Vendenheim est probablement la commune la plus impactée par le tracé du futur contournement autoroutier de Strasbourg. Les premières maisons sont à 60 mètres du tracé de la future A355.
En décembre dernier, le maire de Vendenheim, Philippe Pfrimmer a été destinataire d’un document, un projet de protocole préparé par Vinci (concessionnaire de l’autoroute via sa filiale Arcos) qui prévoit plus de trois millions d’euros de protections acoustiques supplémentaires, ainsi que divers autres travaux.
Visiblement, les représentants de Vinci ont imaginé que cet accord avec une commune puisse rester confidentiel puisqu’il comporte une clause en ce sens.
Plus grave. En échange des aménagements réalisés par le concessionnaire de la future autoroute, la commune devrait s’engager à « interdire tout affichage/slogans défavorables au projet sur son ban communal ; interdire toute communication défavorable au projet, que ce soit dans les supports de communication de la commune, le site internet, la presse ou tout autre support ; démonter la cabane anti-GCO, contribuer à une communication positive (...) pour parvenir à une adhésion optimale au projet sur le ban de la commune ».
« C’est scandaleux, s’emporte Philippe Ployé, le président des opposants Les Fédinois contre le GCO. Une société qui se targue d’avoir un comportement vertueux vient en posant trois millions d’euros sur la table et dit “en échange vous vous écrasez pendant vingt ans.”».

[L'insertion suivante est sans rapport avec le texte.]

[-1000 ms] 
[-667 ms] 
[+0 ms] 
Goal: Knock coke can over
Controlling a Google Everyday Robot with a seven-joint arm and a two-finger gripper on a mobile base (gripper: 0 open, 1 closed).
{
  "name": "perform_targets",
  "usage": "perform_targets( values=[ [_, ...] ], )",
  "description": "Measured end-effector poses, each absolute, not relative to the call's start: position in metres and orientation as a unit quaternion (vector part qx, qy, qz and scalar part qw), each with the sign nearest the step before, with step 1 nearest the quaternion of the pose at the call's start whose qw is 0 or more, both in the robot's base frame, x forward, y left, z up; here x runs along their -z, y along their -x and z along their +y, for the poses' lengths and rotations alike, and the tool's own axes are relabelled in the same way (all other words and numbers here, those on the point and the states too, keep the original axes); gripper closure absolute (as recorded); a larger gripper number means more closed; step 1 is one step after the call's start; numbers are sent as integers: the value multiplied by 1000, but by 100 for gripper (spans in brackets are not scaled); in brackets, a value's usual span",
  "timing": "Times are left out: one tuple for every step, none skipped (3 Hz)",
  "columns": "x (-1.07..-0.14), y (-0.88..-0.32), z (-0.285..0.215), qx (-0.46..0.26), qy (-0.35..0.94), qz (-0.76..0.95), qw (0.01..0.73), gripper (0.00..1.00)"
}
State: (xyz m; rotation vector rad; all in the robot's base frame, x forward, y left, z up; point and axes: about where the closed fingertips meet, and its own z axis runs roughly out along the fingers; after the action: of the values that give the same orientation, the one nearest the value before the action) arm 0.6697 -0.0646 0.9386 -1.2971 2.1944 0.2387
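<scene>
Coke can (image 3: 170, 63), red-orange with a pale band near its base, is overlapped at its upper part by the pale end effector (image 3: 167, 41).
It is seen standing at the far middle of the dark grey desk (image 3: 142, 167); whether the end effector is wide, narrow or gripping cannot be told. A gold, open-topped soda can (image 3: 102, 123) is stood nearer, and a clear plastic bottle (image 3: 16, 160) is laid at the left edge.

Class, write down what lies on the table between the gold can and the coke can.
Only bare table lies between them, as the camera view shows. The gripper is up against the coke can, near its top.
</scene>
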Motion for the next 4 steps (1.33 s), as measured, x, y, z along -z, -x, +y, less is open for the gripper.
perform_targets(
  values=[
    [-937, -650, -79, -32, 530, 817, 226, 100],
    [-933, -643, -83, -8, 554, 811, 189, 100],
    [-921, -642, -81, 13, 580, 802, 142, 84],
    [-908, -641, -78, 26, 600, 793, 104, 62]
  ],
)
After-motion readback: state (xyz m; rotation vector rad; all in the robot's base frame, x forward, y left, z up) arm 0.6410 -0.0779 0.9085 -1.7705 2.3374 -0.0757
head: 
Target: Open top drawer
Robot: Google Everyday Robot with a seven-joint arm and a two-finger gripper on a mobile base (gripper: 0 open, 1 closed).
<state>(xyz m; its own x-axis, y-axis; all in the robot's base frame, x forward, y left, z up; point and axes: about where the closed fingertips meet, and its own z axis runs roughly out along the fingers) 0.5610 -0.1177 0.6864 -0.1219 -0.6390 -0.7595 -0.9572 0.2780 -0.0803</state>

Le maire est opposé à l’autoroute mais se dit convaincu de la nécessité de négocier dans la perspective d’un chantier qui lui paraît inéluctable. Il a fait connaître l’existence de ce protocole d’accord dont le contenu a ensuite fuité sur les réseaux sociaux. Il ne sait pas encore s’il le soumettra tel quel au conseil municipal ou s’il va demander des modifications préalables. Quant à la clause qui vise à empêcher toute forme d’opposition au projet autoroutier, pour lui, elle « serait une atteinte grave à la liberté d’expression ».
Reste que le protocole précise aussi que ces dispositions sont l’aboutissement de « discussions amiables ». « Pas avec moi!» rétorque Philippe Pfrimmer qui renvoie la balle dans le camp de l’Eurométropole de Strasbourg, qui a facilité des discussions entre plusieurs communes et Vinci. « Pas sur les détails », se défend le président de l’Eurométropole Robert Herrmann. « J’ai poussé effectivement à ce qu’il y ait des discussions entre Vinci et le maire de Vendenheim. Mais concernant ces clauses, c’est une grande maladresse de la part de celui qui a rédigé cela. »
Vinci aujourd’hui reconnaît une rédaction « malheureuse » mais précise que « sont évoquées des actions de communication dont seraient responsables la mairie ou toute action sur le domaine public du ban communal ». Pas sûr que cela satisfasse les opposants qui veulent désormais s’inviter au prochain conseil municipal.